THE SCIENCE OF A LOSS:
Why it’s not really a bad thing team is trailing
Here’s a reason to cheer up after dropping Game 1: Fans get maximum enjoyment from winning a series if their team comes close to losing along the way.
The despair of nearly losing turns into a flood of relief if the team wins later, which is more fun than watching it dominate all the way, says a group of U.S. researchers.
“Obviously, winning helps people enjoy a game. But we’re finding that it doesn’t help to have a game where you have positive feelings the whole game. Negative feelings are an important part of enjoying a game,” wrote Prabu David, of Washington State University, in the study’s summary.
Researchers studied fans from Michigan State and Ohio State universities — longtime rivals in college football. Researchers followed the rise and fall of fans’ emotions when these teams met in a game that looked like an Ohio State blowout in the first half until MSU roared back late.
In the end, Ohio State hung on to win by a field goal. But the team had a bad second-half scare first.
The Ohio State fans were ecstatic.
“You need the negative emotions of thinking your team might lose to get you in an excited, nervous state,” said Silvia Knobloch Westerwick, a co-author from Ohio State. “If your team wins, all that negative tension is suddenly converted to positive energy, which will put you in a euphoric state.”

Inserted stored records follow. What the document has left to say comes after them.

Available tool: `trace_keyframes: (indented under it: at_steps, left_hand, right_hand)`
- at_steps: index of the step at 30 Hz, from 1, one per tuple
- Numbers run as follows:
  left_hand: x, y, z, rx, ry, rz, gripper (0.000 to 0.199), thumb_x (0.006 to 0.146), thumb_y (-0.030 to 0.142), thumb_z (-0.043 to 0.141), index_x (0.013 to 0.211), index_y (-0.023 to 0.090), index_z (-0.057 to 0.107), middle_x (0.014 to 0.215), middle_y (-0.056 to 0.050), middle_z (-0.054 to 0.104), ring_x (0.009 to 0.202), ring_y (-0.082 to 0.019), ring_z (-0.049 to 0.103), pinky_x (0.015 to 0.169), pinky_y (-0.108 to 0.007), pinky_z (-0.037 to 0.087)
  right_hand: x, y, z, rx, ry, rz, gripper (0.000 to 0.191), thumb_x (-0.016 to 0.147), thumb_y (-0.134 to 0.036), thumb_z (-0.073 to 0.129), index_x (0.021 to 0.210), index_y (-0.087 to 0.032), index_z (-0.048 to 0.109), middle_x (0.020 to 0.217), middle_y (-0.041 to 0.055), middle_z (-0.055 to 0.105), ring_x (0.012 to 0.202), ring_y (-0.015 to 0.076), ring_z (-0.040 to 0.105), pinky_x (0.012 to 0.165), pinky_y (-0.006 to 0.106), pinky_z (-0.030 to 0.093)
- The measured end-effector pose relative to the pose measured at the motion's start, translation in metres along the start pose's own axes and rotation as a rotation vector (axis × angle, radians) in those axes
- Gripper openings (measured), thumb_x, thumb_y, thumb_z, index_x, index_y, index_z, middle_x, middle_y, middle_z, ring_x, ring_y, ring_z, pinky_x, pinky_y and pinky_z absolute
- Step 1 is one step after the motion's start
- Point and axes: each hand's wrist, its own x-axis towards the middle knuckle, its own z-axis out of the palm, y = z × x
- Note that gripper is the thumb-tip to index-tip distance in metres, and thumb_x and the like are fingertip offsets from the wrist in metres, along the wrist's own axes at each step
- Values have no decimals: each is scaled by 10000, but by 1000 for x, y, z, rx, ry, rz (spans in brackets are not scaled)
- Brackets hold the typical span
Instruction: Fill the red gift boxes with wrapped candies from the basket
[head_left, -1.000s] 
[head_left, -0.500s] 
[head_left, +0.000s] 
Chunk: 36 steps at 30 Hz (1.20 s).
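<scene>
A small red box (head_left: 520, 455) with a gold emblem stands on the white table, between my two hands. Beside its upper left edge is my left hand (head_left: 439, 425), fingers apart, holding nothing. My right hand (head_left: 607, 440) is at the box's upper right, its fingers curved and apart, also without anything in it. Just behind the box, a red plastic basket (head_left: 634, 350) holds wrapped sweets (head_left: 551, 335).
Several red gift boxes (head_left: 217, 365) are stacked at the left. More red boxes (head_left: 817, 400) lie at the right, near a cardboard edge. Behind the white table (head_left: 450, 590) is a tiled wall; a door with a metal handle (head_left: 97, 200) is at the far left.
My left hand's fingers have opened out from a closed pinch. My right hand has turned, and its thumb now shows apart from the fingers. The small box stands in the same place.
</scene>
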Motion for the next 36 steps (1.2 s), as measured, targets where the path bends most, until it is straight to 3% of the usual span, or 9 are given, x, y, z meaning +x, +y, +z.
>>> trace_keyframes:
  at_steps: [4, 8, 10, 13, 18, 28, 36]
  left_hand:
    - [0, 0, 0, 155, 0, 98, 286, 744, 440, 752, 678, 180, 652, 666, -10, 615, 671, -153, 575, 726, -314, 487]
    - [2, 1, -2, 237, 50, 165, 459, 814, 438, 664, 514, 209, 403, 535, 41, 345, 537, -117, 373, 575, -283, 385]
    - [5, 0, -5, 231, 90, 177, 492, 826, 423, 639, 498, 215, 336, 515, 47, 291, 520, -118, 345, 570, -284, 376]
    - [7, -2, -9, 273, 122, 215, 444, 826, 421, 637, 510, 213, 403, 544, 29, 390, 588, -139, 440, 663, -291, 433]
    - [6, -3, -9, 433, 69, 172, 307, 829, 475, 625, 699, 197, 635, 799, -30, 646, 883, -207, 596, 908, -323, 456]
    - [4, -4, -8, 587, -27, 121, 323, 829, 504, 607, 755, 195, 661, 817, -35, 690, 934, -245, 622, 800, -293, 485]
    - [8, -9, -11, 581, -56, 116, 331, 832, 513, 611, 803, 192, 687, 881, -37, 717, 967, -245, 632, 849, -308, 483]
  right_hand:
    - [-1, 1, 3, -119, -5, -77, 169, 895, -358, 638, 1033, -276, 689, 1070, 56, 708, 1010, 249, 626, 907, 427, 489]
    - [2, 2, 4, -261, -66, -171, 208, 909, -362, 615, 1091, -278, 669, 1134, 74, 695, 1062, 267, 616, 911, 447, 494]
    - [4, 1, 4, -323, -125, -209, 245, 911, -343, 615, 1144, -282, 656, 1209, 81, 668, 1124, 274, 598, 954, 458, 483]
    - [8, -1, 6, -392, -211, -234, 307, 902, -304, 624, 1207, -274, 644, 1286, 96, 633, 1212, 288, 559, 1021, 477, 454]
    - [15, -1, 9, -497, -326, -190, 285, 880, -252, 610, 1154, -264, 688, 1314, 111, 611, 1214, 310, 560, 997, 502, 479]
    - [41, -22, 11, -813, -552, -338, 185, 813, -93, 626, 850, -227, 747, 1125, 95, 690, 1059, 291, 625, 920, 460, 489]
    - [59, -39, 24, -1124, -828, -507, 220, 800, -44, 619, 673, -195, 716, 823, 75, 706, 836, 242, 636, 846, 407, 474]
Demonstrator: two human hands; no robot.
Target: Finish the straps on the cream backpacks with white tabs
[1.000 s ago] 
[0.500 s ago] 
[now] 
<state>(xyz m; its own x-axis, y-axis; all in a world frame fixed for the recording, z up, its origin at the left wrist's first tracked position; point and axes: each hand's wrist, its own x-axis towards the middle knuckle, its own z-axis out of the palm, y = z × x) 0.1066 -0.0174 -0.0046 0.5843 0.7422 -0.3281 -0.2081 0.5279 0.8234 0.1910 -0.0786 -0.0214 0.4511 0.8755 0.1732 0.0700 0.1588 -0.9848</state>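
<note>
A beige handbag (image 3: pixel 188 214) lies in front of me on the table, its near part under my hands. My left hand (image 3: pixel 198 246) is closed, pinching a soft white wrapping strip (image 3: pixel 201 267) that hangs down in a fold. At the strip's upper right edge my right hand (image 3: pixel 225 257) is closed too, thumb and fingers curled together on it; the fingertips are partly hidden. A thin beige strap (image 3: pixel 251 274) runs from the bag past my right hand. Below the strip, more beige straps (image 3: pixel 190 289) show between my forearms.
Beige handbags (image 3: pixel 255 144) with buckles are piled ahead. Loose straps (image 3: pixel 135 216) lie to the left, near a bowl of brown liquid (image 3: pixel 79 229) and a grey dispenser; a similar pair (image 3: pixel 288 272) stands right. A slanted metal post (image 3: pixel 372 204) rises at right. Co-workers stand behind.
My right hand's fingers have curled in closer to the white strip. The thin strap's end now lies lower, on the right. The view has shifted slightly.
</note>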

The work was published five years ago in Journal of Communication, dressed up in some fancy language. (For instance, rooting for a team is called “affective disposition.”)
The point of doing the study was to examine strong emotions in a realworld setting, not the lab, David explained. “Sports creates emotions that are very powerful, and which matter to people.”
And if our Sens do lose the series? Knobloch-Westerwick has a positive take on that, too, based on a different study of people who watch tear-jerker movies.
She writes that “tragedies actually make people happier in the short-term” because “watching a tragedy movie caused people to think about their own close relationships, which in turn boosted their life happiness.” But that won’t happen, will it?